Amazon Simple Queue Service (Amazon SQS) is a fully managed message queuing service provided by Amazon Web Services (AWS).

It is designed for reliability, resilience, fault tolerance and scalability. Any number of messages between any number of systems, at any volume and without loss. Without the overhead of managing dedicated messaging software and infrastructure. In this this article, I will:

explain what SQS is and how it works
talk about costs
discuss when SQS as a Celery message broker is (not) a good idea
create and configure an SQS queue
configure Celery for SQS

How does Amazon SQS work?

Communication between producers/consumers and SQS is via HTTP/HTTPS. Consumers (workers in Celery jargon) actively request messages from a queue via HTTP/HTTP. Both short and long polling are supported.

When a consumer receives a message from a queue, the message remains in the queue. To prevent other consumers from processing the same message, SQS makes the message invisible to other consumers for a set length of time. This visibility timeout begins when SQS returns the message to the consumer.

It is the consumer’s responsibility to delete the message from the queue after processing it. SQS only deletes a message from the queue when it reaches the end of a (configurable) retention period (default 4 days).

If the consumer fails to delete the message before the visibility timeout expires, the message becomes visible again and as a result available to other consumers.
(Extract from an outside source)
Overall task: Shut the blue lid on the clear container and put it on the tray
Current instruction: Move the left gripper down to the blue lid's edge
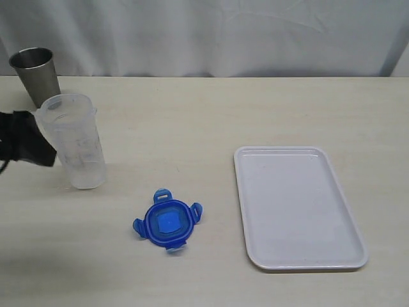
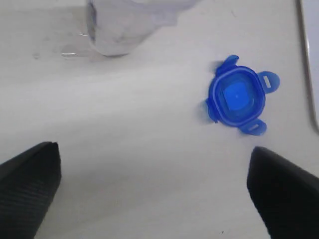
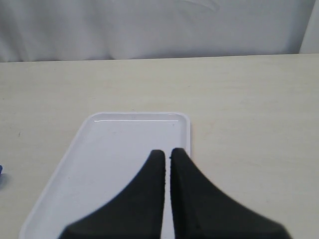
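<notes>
The clear container (image 1: 73,141) stands upright and open-topped at the table's left; its base (image 2: 119,25) shows in the left wrist view. The blue lid (image 1: 167,220) lies flat on the table in front of it, flaps spread, apart from everything (image 2: 237,95). The white tray (image 1: 297,208) lies to the right with nothing on it. My left gripper (image 1: 38,150) is just left of the container, open wide (image 2: 154,174), with only bare table between its fingers (image 2: 27,189). My right gripper (image 3: 167,154) is shut on nothing, hovering over the tray (image 3: 114,164); the exterior view does not show it.
A steel cup (image 1: 32,73) stands behind the container at the far left. A white curtain closes off the back of the table. The tray's edge (image 2: 311,74) shows in the left wrist view beyond the lid.
</notes>
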Available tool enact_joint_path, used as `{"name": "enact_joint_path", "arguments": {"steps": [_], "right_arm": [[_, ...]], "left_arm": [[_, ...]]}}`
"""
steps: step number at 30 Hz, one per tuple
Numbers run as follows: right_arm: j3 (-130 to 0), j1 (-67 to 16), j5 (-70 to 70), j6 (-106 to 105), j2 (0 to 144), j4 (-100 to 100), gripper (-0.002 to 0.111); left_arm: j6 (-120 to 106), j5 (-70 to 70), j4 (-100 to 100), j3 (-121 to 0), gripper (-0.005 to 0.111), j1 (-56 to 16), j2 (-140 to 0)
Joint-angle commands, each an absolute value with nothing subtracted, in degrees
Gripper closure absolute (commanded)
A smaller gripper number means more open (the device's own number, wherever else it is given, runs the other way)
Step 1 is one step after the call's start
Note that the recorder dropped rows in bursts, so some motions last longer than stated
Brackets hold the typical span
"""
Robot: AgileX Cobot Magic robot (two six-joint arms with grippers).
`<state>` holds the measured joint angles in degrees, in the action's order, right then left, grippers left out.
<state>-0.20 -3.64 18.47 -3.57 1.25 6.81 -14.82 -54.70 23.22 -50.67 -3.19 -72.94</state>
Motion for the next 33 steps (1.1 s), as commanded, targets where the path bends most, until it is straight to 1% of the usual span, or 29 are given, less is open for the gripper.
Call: {"name": "enact_joint_path", "arguments": {"steps": [1,7,10,12,16,21,26,33], "right_arm": [[0.0,-3.9,18.3,-3.5,1.3,6.8,0.104],[0.0,-3.9,18.3,-3.5,1.3,6.8,0.104],[0.0,-3.9,18.3,-3.5,1.3,6.8,0.104],[0.0,-3.9,18.3,-3.5,1.3,6.8,0.104],[0.0,-3.9,18.3,-3.5,1.3,6.8,0.104],[0.0,-3.9,18.3,-3.5,1.3,6.8,0.104],[0.0,-3.9,18.3,-3.5,1.3,6.8,0.104],[0.0,-3.9,18.3,-3.5,1.3,6.8,0.104]], "left_arm": [[-13.2,-45.1,24.7,-44.9,0.002,-13.3,-72.5],[-9.2,-24.0,28.7,-34.7,0.002,-28.8,-75.3],[-9.2,-16.7,32.9,-33.4,0.002,-33.7,-77.0],[-9.3,-14.4,32.3,-33.4,0.002,-35.7,-77.3],[-9.3,-11.2,31.6,-33.4,0.002,-36.7,-77.6],[-9.2,-10.8,31.5,-33.4,0.002,-36.7,-79.4],[-8.4,-10.3,32.1,-33.4,0.002,-36.7,-84.2],[-5.8,-5.7,34.2,-33.4,0.002,-36.7,-92.3]]}}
SQS offers two types of message queues: Standard and FIFO (first in, first out).

SQS Standard Queue

Standard queues support very high throughput and can handle a nearly unlimited number of transactions per second:

messages might be delivered in a different order than they were sent
messages are delivered at least once but may be delivered more than once even when completed within the visibility timeout
responsibility for not processing a message more than once lies with the consumer

SQS FIFO Queue

FIFO queues can handle up to 3000 messages per second:

messages are delivered exactly once
message ordering is strictly preserved (first in, first out)

Costs

The first one million SQS requests per month are free. After that, prices start at $0.40 per million requests, depending on the region. A request is not the same as a message. So what counts as an SQS request?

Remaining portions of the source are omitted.